I don’t know what this pull to make her feel better means. I’ve never felt anything like it, even with Pandora. It’s different and it’s uncomfortable, and I want to carve it out of me before I’m past the point of no return. I don’t even try.

It’s too damn late for that, anyway.

Without thinking too hard about it, I start stripping. She closes her eyes and rests her head back on her knees. I shuck off my pants and step into the shower. There are no fewer than four showerheads going. I step beneath them and have to grit my teeth to keep a muttered curse from erupting. The water is scalding.

After a brief internal debate, I awkwardly slide down to the floor and lean against the wall next to her, stretching my legs out. Pandora would have the right words to tell Aphrodite it will all be okay. Adonis would know exactly what she needs to hear.

I’m not good with words. I’m sure as fuck not good with comfort.

But death is something I’ve become intimately familiar with.

I lean my head back against the tile. “The first time is the worst.”

Aphrodite slowly looks at me. Her skin has gone pink from the heat of the water, but she still looks too pale. “What?”

“The first time someone tries to kill you.” I inhale deeply, letting the steam warm me from the inside out. “It’s never fun. You don’t get used to it. But the shock lasts less each time.”

She blinks those big dark eyes at me. “When was your first?”

I don’t want to talk about this. I’m not sure why the fuck I thought it was a good idea to bring it up. But she’s focusing on me instead of the memory of earlier today, so I answer her honestly. “I was fourteen. One of the, ah, priests at our orphanage was showing too much interest in Pandora, so I told him to fuck off. He waited until everyone was asleep that day and then came to my room with a knife.”

She lifts her head a little. “He gave you one of those scars?”

“Yeah.” I touch the long, ragged one running diagonally across my stomach. “He almost gutted me.”

I brace for sympathy or pity or some kind of self-righteous bullshit about how no child should have to defend themselves from adults. It’s not how the world works, though, and I don’t have time for anyone who isn’t already aware of that.

“You killed him.”

I blink, half-sure I heard her wrong. “What?”

“You killed him.” Her smile isn’t anywhere near as sharp as usual. “Right?”

I had. I snapped his neck and then passed out from blood loss. I woke up on my fifteenth birthday in the hospital with Minos standing there, bathed in sunlight and looking larger than life. I still don’t know how the fuck he found out about it, but no authorities ever came around asking after the priest’s death, and by the time I was well enough to leave the hospital, Minos and I had come to an agreement.

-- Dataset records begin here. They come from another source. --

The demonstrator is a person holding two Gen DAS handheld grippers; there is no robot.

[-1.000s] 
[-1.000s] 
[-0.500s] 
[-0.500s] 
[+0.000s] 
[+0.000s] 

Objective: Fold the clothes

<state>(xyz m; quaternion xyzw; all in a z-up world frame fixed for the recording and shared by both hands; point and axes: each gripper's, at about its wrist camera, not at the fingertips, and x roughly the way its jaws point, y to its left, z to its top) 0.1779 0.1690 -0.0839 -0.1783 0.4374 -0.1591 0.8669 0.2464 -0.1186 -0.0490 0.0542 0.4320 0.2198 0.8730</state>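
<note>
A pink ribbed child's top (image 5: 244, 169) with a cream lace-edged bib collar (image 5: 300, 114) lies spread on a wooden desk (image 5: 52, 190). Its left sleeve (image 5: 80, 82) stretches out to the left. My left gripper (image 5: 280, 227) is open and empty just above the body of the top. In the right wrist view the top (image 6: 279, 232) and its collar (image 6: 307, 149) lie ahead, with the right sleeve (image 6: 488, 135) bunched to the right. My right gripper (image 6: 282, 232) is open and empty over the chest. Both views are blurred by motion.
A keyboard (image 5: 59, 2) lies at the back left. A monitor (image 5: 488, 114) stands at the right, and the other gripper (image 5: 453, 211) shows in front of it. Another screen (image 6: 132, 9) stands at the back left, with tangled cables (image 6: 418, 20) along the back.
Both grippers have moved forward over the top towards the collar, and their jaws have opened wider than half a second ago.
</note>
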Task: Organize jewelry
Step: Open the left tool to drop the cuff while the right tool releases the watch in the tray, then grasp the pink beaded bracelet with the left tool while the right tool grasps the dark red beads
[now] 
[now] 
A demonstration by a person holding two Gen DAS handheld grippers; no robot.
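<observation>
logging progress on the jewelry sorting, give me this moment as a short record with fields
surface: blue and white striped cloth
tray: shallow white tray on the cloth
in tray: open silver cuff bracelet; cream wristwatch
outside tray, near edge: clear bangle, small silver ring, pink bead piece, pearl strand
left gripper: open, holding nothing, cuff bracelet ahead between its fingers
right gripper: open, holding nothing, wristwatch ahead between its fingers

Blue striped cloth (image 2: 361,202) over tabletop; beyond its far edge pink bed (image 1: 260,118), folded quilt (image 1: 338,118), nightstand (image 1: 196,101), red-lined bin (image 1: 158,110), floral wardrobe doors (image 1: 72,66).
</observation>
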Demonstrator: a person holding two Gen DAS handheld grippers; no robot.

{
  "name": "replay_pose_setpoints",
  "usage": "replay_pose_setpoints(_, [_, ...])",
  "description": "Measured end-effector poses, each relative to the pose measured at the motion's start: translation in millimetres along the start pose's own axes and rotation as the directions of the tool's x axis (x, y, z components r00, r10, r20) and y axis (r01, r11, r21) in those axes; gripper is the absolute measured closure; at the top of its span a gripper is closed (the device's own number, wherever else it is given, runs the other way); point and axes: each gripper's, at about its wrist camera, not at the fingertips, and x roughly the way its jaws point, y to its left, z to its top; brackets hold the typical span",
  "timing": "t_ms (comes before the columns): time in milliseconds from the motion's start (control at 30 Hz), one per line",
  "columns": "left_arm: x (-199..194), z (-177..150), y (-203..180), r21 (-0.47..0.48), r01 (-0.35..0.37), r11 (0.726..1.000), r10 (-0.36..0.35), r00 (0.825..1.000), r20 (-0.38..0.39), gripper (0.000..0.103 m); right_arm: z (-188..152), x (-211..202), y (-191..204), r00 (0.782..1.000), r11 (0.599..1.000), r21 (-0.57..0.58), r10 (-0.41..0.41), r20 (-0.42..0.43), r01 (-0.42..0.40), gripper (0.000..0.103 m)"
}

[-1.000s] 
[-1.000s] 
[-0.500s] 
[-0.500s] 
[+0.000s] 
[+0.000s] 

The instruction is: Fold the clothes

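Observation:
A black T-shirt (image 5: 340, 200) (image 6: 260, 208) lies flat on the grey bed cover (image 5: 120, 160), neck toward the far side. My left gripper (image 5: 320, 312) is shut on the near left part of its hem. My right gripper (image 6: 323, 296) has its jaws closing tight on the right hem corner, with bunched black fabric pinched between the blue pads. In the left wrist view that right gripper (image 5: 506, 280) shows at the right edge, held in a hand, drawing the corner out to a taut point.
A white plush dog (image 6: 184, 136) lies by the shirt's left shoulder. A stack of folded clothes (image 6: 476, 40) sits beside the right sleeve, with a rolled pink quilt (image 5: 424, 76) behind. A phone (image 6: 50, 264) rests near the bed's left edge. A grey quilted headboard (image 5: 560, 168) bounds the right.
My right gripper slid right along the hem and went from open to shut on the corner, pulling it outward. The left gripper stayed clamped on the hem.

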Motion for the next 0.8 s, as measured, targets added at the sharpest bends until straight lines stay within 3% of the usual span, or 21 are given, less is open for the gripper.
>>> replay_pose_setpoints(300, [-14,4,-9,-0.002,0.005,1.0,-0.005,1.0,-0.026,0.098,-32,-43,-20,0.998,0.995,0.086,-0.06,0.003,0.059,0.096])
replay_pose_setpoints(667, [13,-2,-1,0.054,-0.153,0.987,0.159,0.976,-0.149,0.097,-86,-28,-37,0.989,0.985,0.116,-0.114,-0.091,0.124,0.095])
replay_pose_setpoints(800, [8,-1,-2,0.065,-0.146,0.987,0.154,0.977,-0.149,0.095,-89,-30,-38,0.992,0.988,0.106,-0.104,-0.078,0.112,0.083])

When I checked out, I didn’t go back to the orphanage.

I went to Minos’s home, and Pandora came with me.

At the time, it seemed like a gift from the gods. Minos was a hard taskmaster, but he was fair, and I never had to worry about his gaze lingering too long on me or Pandora. That alone was worth the cost he demanded. “Yes. I killed him.”

“Good.” She closes her eyes. “It’s not the heroes who slay monsters. They’re too honorable. Always giving second chances and…” Her breathing goes jagged. “I have a brother. Another one. Younger. He’s a hero, and he almost got himself killed playing white knight. I’m glad he’s not here to see what Olympus has become. He wouldn’t survive it.”

I know about the younger brother. Hercules. A handsome fucker with bright eyes and the kind of shine that makes me want to dent it on principle. He’s nothing like his siblings, nothing like Aphrodite in particular. “Probably not.”